NHP models of retroviral latency and reactivation will be of great utility for defining protocols to eradicate HIV and understanding in vivo mechanisms of virus activation. Here we demonstrate that macaques infected with Env-SHIV represent such a model. We have studied 40 pigtail and rhesus macaques with undetectable plasma virus loads for at least 6 months, some as long as 3 years. We measured plasma viremia, proviral DNA, and cellular viral mRNA. Methods to activate latent virus included CD8 depletion, interleukins, and drugs found to activate HIV in vitro.

We found 10-1000 provirus/106 PBMC, which remained stable in each animal, but varied among animals. Levels in most lymphoid organs were similar, but in many animals there were single compartments with 10-100X higher levels, and this site varied among animal to animal. Provirus levels in the gut were consistent with other lymphoid organs, regardless of route of infection. Provirus was also found in brain, epididymis, and other non-lymphoid organs, but generally at lower levels. Provirus was found primarily in memory CD4+ T-cells. The tissue distribution of provirus was remarkably similar to that reported for latency induced by ART in macaques.
CD8 depletion resulted in high titered plasma viremia, up to 108 copies/ml, beginning at 4-5 days and resolving 3-4 weeks later, often before reappearance of CD8+ cells. Multiple cytokines were elevated, some within days, most 1-2 weeks later. We detected 11-1790 transcripts per provirus during the activation phase. ART treatment prevented the development of plasma viremia.
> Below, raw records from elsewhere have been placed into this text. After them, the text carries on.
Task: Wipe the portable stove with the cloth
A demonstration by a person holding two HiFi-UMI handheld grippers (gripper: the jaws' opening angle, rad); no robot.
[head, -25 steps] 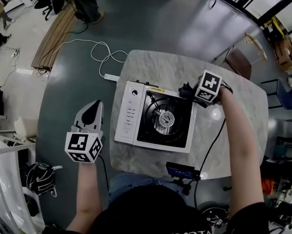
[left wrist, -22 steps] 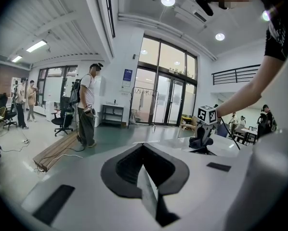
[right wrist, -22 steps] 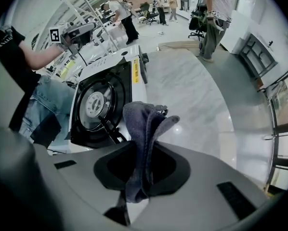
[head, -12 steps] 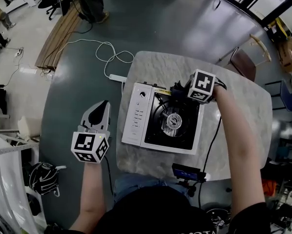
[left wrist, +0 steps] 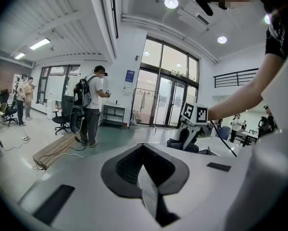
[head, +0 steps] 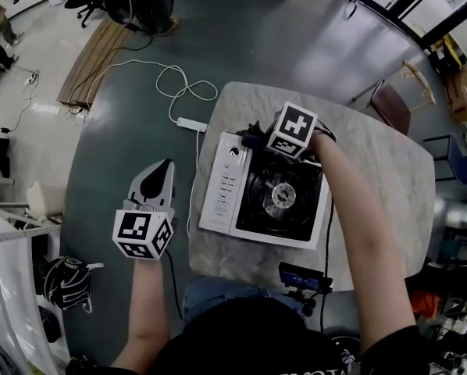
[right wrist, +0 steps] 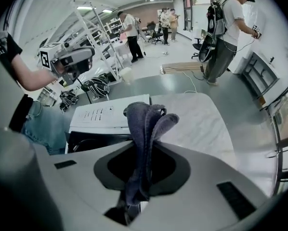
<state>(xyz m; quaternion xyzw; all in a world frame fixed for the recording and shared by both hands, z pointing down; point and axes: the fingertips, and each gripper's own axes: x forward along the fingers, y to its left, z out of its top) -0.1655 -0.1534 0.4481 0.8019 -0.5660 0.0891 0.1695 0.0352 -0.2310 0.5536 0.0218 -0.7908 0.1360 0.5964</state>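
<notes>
The pale marble tabletop (head: 374,170) carries the portable stove (head: 257,201), which lies square on it with its white control panel on the left and its black burner well on the right. The right claw (head: 258,139) is now over the stove's far left corner, at the far end of the control panel. A second ago it was by the far right corner, and half a second ago it was midway along the far edge, so it has travelled leftward along that edge. The left claw (head: 157,174) has hardly shifted: it hangs left of the tabletop, over the floor, with its jaws together and nothing between them. The dark grey cloth (right wrist: 145,129) is clamped in the right claw, as before. Its bunched folds stick out past the jaws toward the control panel.
</notes>
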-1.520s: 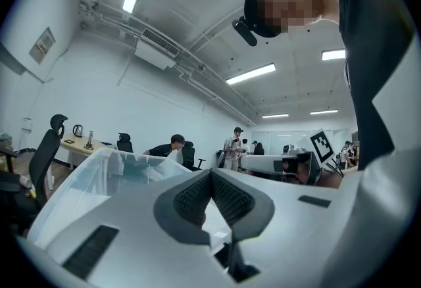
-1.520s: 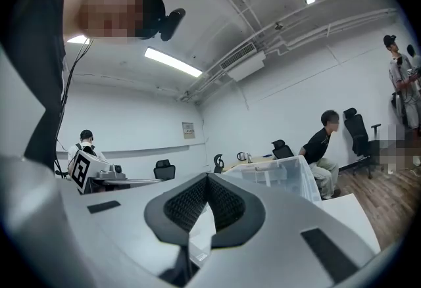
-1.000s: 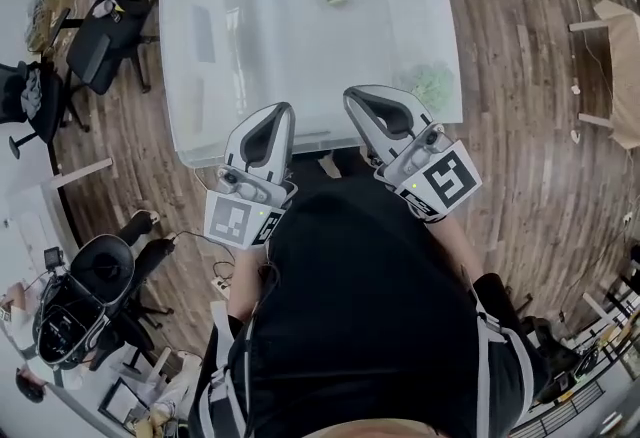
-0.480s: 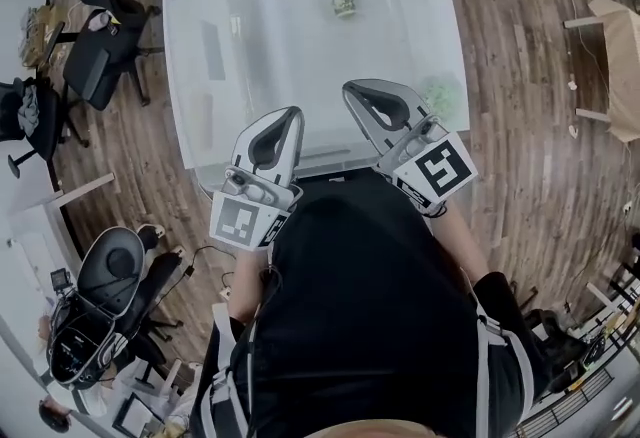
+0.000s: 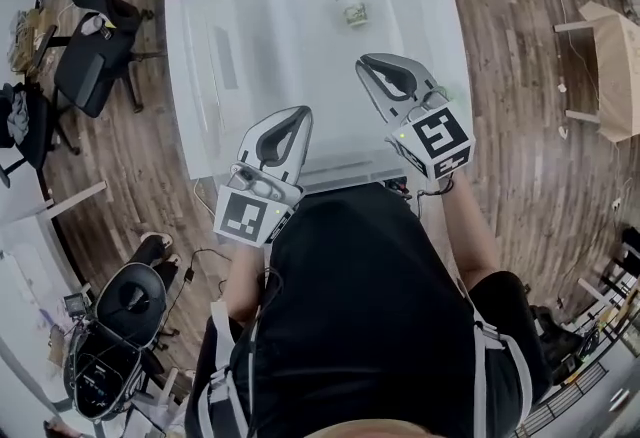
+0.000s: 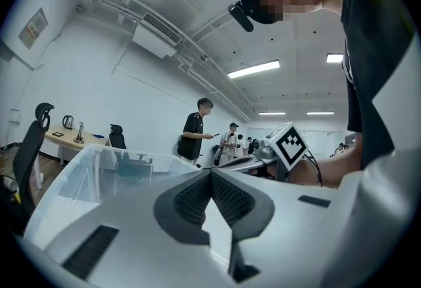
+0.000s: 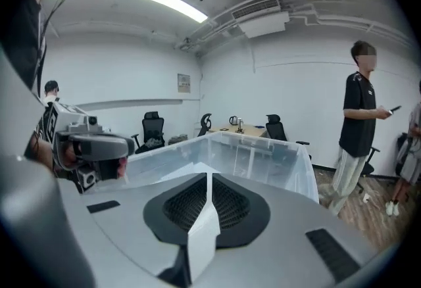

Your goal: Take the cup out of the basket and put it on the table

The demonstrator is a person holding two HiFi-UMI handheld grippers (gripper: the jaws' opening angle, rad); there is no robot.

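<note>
**While both grippers are shut and empty, the cup stands well clear of them**

As seen from the head view, the cup point(image 5: 352, 9) stands upright near the far side of the white table point(image 5: 300, 66). It lies ahead of the right gripper point(image 5: 368, 62) and slightly to its left, well apart from the tip. The left gripper point(image 5: 297, 116) is held closer to the person and is farther from the cup still. Each gripper's own view shows its jaws pressed together with nothing between them.

The cup shows in the head view alone. That view does not settle whether it stands inside the clear plastic basket point(image 7: 263, 162) or on bare table. The right gripper view shows the basket's wall and corner just beyond its jaw tips, and a person point(image 7: 358, 116) standing at the right with a phone. The left gripper view catches the marker cube point(image 6: 291, 144) of the right gripper. Office chairs point(image 5: 95, 56) stand on the wooden floor left of the table.
</note>
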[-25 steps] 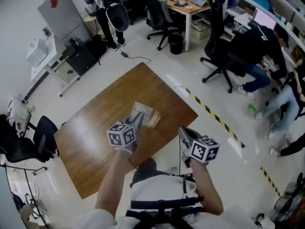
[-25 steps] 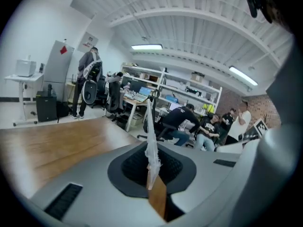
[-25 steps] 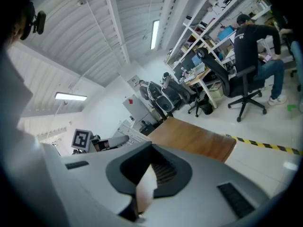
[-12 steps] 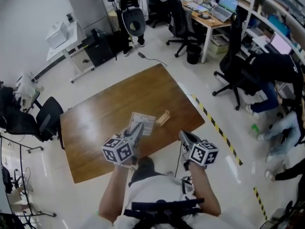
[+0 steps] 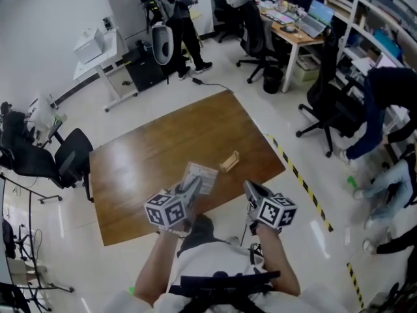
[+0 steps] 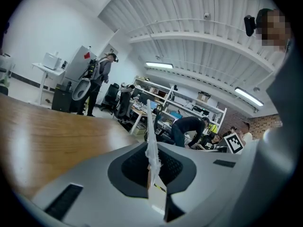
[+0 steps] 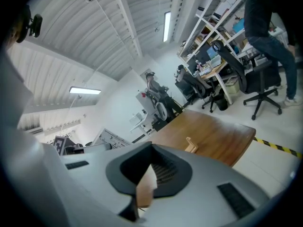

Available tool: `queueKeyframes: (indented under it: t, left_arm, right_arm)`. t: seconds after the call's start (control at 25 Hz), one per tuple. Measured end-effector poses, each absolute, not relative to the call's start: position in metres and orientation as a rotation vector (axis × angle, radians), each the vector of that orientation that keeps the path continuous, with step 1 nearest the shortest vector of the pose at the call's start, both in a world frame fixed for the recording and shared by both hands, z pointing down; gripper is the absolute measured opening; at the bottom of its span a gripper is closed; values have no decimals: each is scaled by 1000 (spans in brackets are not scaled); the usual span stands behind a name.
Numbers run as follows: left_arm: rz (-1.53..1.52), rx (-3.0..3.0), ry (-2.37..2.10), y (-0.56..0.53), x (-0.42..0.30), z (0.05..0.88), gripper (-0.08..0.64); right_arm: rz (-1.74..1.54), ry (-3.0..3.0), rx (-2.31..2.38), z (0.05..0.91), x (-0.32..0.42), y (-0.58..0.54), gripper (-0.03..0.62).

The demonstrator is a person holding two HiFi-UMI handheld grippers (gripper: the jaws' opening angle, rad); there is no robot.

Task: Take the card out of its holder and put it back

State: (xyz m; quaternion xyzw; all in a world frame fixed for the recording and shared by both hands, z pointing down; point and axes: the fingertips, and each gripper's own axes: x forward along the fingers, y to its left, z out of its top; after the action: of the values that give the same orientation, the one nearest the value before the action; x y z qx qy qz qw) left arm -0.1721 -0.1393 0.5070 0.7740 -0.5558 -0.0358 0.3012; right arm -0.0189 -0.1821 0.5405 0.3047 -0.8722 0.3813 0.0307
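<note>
**Head view.** The left gripper (image 5: 194, 185) holds the card (image 5: 200, 176) above the near part of the table (image 5: 143, 168). The wooden holder (image 5: 229, 161) lies on the table to the right of the card, clearly apart from it. 1 second ago the card overlapped the holder; half a second ago a small gap had opened, and now that gap is wider. The camera itself has also shifted, so part of the apparent movement belongs to the view. Judgement: the card is out of the holder, so the 1st half of the task is complete, and the return is not yet started. The right gripper (image 5: 249, 186) hangs at the near table edge, touching neither item.

**Left gripper view.** The card (image 6: 150, 136) is seen edge-on, upright, clamped between the 2 pads, with the jaws drawn narrow onto it. The table (image 6: 47, 131) runs off to the left. The holder is not visible here.

**Right gripper view.** The jaws stand close together with nothing between them. The holder (image 7: 191, 145) stands on the table (image 7: 213, 131) ahead, well apart from this gripper (image 7: 147, 174), and its slot looks free.

Judgement: reinsertion will need the card's lower edge lined up with the slot. The unsteadied holder may slide or tip under the push.
</note>
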Motion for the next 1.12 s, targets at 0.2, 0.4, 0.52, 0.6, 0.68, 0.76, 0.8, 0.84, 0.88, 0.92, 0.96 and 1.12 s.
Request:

These studies demonstrate that aviremic SHIV-infected macaques have a functional reservoir of latently infected cells. The mechanism whereby SHIV is driven into latency is not understood, but is surely different than ART-induced latency in humans. Nevertheless, the anatomic localization of provirus and kinetics of activation are very similar to that observed in other macaque models.